Trading at the embattled company, which yesterday revealed it had written down the value of its bread business by £282m, was “worse than anticipated” said analyst Martin Deboo, of Investec Securities.
And he warned that its much-lauded refinancing deal would only give the company a short amount of breathing space.
Deboo said: “The saga continues. FY11 trading was below our (low) expectations and the refinancing will be coming at a cost, as we anticipated. After a couple of years’ breathing space, the financing costs start to ratchet up and Premier will be under bank-imposed pressure to realise disposals. So CEO Clarke and his team have precious little time to turn around this business.”
And he warned the refinancing deal – which saw its banking facilities of £1.2bn be extended from December 2013 to June 2016 – and the repayment structure served to remind of “the sheer mountain Premier has to climb”.

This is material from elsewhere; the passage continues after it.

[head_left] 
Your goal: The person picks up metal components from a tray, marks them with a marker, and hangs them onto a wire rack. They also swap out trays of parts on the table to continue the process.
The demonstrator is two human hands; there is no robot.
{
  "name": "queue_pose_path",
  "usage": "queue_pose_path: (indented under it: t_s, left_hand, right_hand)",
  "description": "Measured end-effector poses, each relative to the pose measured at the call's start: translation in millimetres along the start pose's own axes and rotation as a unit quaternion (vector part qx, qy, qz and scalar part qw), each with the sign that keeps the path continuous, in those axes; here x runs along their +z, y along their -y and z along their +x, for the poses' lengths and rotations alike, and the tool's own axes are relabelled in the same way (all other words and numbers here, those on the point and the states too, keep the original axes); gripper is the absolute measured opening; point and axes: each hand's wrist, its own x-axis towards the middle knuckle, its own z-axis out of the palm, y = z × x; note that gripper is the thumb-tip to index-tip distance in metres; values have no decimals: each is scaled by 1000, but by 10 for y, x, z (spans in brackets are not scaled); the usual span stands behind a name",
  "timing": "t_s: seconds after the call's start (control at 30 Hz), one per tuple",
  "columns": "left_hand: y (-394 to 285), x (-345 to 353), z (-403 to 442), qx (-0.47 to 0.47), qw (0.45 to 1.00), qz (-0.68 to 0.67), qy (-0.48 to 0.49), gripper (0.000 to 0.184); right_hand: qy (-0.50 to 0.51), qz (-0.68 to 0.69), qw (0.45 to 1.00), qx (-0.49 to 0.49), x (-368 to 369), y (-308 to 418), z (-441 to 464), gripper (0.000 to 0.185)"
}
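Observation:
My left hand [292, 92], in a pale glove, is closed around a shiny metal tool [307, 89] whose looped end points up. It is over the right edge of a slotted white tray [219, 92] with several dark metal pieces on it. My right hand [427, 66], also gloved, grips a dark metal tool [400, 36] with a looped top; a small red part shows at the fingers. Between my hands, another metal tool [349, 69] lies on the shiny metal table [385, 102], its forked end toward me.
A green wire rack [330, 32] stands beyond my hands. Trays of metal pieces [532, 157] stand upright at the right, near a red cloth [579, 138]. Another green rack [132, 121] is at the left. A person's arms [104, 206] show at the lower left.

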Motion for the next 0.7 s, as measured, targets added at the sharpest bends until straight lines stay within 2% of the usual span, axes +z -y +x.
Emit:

In a note, Deboo continued: “Weighing against this, trading performance is very weak, particularly in the bread and milling business that will comprise 40% of Premier’s sales going forward. Much damage has been done to trading momentum in a climate where major retail customers cannot be expected to be accommodating.
“And the refinancing comes at a material immediate cost and hefty deferred costs. Finally Premier will be under pressure to dispose of businesses representing around a quarter of its current Enterprise Value in near-fire sale conditions.”